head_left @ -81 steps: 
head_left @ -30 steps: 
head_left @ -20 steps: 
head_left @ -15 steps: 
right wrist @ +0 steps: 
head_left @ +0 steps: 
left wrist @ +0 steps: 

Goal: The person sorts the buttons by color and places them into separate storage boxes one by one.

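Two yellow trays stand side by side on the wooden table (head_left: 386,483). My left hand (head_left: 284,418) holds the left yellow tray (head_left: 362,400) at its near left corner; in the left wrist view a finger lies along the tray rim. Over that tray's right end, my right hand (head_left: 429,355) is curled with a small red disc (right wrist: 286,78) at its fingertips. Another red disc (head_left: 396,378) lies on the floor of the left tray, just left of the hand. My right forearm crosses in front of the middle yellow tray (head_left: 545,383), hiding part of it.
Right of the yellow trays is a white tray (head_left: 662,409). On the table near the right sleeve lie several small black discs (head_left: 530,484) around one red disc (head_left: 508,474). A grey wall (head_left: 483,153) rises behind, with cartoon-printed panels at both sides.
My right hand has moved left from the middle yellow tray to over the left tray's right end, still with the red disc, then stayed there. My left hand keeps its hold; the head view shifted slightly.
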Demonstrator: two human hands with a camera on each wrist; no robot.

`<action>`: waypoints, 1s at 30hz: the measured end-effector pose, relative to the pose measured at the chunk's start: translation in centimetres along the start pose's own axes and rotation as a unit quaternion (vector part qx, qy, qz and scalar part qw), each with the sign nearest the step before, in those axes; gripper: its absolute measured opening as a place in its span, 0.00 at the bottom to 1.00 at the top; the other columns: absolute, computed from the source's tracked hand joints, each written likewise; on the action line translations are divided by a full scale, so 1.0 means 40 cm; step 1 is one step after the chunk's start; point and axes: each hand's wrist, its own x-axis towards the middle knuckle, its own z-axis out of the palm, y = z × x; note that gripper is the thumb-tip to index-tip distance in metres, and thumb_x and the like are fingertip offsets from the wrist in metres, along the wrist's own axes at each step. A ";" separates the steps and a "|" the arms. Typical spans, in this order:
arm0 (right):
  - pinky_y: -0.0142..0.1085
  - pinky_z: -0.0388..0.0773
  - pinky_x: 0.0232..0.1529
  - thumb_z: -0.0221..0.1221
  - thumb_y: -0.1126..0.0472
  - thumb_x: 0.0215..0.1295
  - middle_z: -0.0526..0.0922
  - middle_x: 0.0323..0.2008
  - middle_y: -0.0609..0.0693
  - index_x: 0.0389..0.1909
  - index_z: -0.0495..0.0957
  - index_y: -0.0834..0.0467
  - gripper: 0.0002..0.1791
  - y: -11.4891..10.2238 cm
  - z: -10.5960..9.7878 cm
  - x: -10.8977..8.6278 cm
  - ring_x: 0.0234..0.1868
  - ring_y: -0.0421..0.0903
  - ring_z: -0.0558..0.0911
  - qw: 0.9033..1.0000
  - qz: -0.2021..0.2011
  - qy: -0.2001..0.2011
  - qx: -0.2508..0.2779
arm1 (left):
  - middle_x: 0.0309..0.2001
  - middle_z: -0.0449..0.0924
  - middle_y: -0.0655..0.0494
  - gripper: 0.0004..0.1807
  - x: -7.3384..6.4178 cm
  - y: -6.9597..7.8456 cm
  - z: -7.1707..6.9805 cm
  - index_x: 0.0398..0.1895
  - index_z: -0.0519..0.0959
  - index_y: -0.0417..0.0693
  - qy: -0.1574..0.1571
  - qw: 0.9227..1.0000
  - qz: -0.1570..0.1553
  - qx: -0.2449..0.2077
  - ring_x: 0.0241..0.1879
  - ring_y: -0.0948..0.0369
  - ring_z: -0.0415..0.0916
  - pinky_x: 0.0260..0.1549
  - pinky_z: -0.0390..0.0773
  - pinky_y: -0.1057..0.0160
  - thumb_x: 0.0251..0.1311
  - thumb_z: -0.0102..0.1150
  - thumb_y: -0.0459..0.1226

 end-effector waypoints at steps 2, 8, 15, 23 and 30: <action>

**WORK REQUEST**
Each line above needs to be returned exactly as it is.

**REPLY TO THE EXERCISE**
head_left @ -81 steps: 
head_left @ -30 steps: 
head_left @ -20 steps: 
head_left @ -15 steps: 
right wrist @ +0 steps: 
head_left @ +0 steps: 
left wrist @ +0 steps: 

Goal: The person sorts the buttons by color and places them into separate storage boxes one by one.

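Two yellow trays stand side by side on the wooden table (head_left: 386,483). My left hand (head_left: 284,418) holds the left yellow tray (head_left: 362,400) at its near left corner; in the left wrist view a finger lies along the tray rim. Over that tray's right end, my right hand (head_left: 429,355) is curled with a small red disc (right wrist: 286,78) at its fingertips. Another red disc (head_left: 396,378) lies on the floor of the left tray, just left of the hand. My right forearm crosses in front of the middle yellow tray (head_left: 545,383), hiding part of it.
Right of the yellow trays is a white tray (head_left: 662,409). On the table near the right sleeve lie several small black discs (head_left: 530,484) around one red disc (head_left: 508,474). A grey wall (head_left: 483,153) rises behind, with cartoon-printed panels at both sides.
My right hand has moved left from the middle yellow tray to over the left tray's right end, still with the red disc, then stayed there. My left hand keeps its hold; the head view shifted slightly.
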Demonstrator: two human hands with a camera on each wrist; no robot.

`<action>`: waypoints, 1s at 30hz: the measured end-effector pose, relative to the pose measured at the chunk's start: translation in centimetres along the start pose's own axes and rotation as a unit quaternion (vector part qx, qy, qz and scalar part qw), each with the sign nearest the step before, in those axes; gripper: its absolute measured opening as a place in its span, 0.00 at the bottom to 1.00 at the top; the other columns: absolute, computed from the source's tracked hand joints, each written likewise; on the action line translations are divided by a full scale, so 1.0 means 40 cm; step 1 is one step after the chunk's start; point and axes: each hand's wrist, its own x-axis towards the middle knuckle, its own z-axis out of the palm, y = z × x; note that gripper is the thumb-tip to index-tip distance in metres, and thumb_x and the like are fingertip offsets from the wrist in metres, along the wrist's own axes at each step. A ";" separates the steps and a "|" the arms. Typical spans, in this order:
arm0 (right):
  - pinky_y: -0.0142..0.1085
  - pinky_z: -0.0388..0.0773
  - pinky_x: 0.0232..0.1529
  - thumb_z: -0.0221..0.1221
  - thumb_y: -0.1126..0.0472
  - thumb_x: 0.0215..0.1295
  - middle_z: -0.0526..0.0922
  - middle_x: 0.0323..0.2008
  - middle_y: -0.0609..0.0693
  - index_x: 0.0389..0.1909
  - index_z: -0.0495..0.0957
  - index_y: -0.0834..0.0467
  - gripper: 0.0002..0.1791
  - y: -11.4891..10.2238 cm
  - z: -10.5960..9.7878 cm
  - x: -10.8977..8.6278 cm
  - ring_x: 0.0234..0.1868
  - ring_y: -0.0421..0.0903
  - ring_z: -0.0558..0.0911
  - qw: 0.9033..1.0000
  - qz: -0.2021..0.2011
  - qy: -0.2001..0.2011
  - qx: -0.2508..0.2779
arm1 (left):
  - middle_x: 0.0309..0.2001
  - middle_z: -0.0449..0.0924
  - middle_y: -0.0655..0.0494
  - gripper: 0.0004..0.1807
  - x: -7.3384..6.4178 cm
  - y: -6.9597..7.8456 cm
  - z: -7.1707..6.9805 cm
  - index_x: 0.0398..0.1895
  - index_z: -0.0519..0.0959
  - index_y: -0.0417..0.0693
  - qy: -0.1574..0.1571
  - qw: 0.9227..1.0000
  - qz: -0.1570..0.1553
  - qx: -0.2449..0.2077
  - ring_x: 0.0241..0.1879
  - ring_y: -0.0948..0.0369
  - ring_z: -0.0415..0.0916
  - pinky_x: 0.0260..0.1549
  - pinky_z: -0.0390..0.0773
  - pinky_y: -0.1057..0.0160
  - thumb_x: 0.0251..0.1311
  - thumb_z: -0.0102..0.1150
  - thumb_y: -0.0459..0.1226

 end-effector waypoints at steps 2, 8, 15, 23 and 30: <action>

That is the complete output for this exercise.